● Your assignment: The answer must match the material word for word, with every line included.
━━━━━━━━
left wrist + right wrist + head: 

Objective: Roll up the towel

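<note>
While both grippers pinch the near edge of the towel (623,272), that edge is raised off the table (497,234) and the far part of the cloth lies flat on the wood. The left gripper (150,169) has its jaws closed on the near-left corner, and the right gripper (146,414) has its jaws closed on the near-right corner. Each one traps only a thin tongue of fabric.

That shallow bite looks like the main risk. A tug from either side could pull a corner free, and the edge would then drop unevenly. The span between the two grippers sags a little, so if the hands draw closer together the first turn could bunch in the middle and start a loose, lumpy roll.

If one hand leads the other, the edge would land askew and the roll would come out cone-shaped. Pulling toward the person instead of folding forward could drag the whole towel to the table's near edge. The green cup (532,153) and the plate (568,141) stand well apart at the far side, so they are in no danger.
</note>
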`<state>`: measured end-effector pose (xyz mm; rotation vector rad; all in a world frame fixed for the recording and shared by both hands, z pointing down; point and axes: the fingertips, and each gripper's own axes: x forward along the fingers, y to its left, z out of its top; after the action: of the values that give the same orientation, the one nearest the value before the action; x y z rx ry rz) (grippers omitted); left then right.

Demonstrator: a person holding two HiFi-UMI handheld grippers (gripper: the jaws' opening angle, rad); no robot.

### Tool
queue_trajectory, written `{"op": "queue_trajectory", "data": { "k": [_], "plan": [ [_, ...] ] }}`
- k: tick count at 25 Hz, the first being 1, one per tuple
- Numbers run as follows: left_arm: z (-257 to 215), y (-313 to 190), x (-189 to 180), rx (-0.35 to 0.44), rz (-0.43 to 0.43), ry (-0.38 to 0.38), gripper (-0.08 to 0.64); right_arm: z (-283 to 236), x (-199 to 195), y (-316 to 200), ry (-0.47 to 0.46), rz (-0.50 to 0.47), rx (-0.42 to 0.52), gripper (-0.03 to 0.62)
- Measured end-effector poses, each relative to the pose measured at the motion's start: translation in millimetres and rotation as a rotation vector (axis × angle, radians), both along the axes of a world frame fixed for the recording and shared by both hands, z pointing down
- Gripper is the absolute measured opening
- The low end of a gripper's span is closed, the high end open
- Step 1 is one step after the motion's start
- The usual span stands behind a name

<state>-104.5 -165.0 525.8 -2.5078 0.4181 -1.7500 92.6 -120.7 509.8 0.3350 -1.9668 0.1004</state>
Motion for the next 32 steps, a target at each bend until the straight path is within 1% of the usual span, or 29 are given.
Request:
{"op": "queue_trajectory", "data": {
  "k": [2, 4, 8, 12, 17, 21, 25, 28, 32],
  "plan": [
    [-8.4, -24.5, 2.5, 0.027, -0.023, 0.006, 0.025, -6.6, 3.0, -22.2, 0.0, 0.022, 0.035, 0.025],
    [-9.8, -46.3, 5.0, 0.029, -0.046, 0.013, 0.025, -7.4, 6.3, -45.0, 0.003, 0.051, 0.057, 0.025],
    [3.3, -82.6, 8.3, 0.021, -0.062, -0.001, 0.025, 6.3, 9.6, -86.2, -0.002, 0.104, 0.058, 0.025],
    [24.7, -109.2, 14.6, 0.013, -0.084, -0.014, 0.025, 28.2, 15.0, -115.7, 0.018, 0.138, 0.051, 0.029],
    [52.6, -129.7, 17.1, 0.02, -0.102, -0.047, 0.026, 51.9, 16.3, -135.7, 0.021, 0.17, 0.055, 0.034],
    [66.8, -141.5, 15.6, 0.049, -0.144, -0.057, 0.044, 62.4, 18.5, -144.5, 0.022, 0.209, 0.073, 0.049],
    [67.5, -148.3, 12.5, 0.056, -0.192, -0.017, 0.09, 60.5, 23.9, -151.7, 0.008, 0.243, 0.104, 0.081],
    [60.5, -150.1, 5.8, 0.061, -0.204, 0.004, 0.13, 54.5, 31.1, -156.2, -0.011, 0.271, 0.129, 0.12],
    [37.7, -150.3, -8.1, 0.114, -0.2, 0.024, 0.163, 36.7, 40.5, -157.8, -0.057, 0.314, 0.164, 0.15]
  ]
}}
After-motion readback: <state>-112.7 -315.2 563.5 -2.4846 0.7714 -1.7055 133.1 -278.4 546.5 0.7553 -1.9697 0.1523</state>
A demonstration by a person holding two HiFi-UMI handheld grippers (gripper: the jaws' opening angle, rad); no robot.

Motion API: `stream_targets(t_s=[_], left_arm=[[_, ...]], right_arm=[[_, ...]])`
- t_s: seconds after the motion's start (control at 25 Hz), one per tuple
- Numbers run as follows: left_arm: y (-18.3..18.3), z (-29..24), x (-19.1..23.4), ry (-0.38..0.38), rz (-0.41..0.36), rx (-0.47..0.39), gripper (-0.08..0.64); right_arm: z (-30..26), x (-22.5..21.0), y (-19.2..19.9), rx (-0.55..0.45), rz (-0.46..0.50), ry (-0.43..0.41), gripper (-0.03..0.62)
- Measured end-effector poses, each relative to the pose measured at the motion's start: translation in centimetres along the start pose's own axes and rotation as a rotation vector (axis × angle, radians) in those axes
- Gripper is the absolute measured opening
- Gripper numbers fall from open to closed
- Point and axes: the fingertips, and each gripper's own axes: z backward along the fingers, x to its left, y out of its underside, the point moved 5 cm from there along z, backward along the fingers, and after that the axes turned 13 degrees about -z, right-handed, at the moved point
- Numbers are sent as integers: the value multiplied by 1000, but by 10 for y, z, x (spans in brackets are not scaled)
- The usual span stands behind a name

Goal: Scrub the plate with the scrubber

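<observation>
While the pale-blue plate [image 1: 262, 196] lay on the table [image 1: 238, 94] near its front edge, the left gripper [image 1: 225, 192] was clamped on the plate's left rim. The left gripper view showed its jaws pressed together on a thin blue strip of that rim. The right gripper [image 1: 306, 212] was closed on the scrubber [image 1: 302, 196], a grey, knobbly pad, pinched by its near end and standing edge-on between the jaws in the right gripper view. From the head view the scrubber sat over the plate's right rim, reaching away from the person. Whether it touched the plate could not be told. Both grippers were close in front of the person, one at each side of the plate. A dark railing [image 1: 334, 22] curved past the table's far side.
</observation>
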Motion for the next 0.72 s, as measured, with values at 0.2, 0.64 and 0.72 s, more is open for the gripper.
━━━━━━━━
● Your response:
left wrist + right wrist + head: 

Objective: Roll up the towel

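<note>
While both grippers pinch the near edge of the towel (623,272), that edge is raised off the table (497,234) and the far part of the cloth lies flat on the wood. The left gripper (150,169) has its jaws closed on the near-left corner, and the right gripper (146,414) has its jaws closed on the near-right corner. Each one traps only a thin tongue of fabric.

That shallow bite looks like the main risk. A tug from either side could pull a corner free, and the edge would then drop unevenly. The span between the two grippers sags a little, so if the hands draw closer together the first turn could bunch in the middle and start a loose, lumpy roll.

If one hand leads the other, the edge would land askew and the roll would come out cone-shaped. Pulling toward the person instead of folding forward could drag the whole towel to the table's near edge. The green cup (532,153) and the plate (568,141) stand well apart at the far side, so they are in no danger.
</note>
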`<state>`: measured end-effector pose (xyz mm; rotation vector rad; all in a world frame fixed for the recording and shared by both hands, z pointing down; point and axes: the fingertips, and each gripper's own axes: x forward along the fingers, y to its left, z out of its top; after the action: of the values that give the same orientation, the one nearest the value before the action; x y z rx ry rz) (grippers omitted); left then right.

Demonstrator: a person holding two HiFi-UMI handheld grippers (gripper: the jaws' opening angle, rad); no robot.

### Tool
queue_trajectory, written `{"op": "queue_trajectory", "data": { "k": [_], "plan": [ [_, ...] ] }}`
- k: tick count at 25 Hz, the first being 1, one per tuple
- Numbers run as follows: left_arm: z (-257 to 215), y (-313 to 190), x (-189 to 180), rx (-0.35 to 0.44), rz (-0.43 to 0.43), ry (-0.38 to 0.38), gripper (-0.08 to 0.64); right_arm: z (-283 to 236), x (-199 to 195), y (-316 to 200), ry (-0.47 to 0.46), rz (-0.50 to 0.47), rx (-0.42 to 0.52), gripper (-0.03 to 0.62)
- Measured end-effector poses, each relative to the pose measured at the motion's start: translation in millimetres and rotation as a rotation vector (axis × angle, radians), both along the axes of a world frame fixed for the recording and shared by both hands, z pointing down
- Gripper is the absolute measured opening
- The low end of a gripper's span is closed, the high end open
- Step 1 is one step after the motion's start
- The usual span stands behind a name

<state>-104.5 -165.0 525.8 -2.5078 0.4181 -1.7500 92.6 -120.7 509.8 0.3350 -1.9668 0.1004</state>
Motion for the next 32 steps, a target at each bend until the straight path is within 1% of the usual span, or 29 are given.
Request:
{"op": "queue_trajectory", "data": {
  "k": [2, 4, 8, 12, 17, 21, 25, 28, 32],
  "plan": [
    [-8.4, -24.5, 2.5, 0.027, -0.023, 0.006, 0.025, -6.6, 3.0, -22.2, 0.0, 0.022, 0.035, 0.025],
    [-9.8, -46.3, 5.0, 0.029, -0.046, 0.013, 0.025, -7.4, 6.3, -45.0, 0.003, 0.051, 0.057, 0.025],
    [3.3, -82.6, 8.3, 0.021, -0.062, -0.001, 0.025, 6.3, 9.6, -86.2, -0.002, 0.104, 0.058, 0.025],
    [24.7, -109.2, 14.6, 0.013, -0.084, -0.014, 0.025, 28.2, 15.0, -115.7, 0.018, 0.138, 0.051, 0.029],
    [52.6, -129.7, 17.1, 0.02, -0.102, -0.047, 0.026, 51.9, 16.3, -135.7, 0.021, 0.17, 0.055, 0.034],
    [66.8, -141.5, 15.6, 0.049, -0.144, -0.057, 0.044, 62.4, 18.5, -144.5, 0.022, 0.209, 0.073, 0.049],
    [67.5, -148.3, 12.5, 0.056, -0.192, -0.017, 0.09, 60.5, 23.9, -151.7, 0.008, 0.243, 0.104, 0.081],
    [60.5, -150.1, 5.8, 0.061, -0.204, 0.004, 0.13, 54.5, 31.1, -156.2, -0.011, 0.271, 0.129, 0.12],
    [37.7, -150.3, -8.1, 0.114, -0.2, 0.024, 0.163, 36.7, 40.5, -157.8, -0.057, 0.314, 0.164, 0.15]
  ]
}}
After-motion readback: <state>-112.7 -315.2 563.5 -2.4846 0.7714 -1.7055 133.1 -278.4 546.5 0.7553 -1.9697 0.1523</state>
A demonstration by a person holding two HiFi-UMI handheld grippers (gripper: the jaws' opening angle, rad); no robot.

Motion API: `stream_targets(t_s=[_], left_arm=[[_, ...]], right_arm=[[_, ...]])`
- t_s: seconds after the motion's start (control at 25 Hz), one per tuple
- Numbers run as follows: left_arm: y (-18.3..18.3), z (-29..24), x (-19.1..23.4), ry (-0.38..0.38), rz (-0.41..0.36), rx (-0.47..0.39), gripper (-0.08..0.64); right_arm: z (-30..26), x (-22.5..21.0), y (-19.2..19.9), rx (-0.55..0.45), rz (-0.46..0.50), ry (-0.43..0.41), gripper (-0.03..0.62)
- Measured end-effector poses, each relative to the pose measured at the motion's start: translation in centimetres along the start pose's own axes and rotation as a rotation vector (axis × angle, radians) in those axes
- Gripper is the absolute measured opening
- Gripper numbers fall from open to closed
- Point and axes: the fingertips, and each gripper's own axes: z backward along the fingers, x to its left, y out of its underside, the point moved 5 cm from there along z, backward along the fingers, and after that the axes turned 13 degrees about -z, right-handed, at the moved point
- Numbers are sent as integers: the value multiplied by 1000, but by 10 for y, z, x (spans in brackets are not scaled)
- The usual span stands behind a name

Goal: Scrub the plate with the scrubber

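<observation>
While the pale-blue plate [image 1: 262, 196] lay on the table [image 1: 238, 94] near its front edge, the left gripper [image 1: 225, 192] was clamped on the plate's left rim. The left gripper view showed its jaws pressed together on a thin blue strip of that rim. The right gripper [image 1: 306, 212] was closed on the scrubber [image 1: 302, 196], a grey, knobbly pad, pinched by its near end and standing edge-on between the jaws in the right gripper view. From the head view the scrubber sat over the plate's right rim, reaching away from the person. Whether it touched the plate could not be told. Both grippers were close in front of the person, one at each side of the plate. A dark railing [image 1: 334, 22] curved past the table's far side.
</observation>
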Motion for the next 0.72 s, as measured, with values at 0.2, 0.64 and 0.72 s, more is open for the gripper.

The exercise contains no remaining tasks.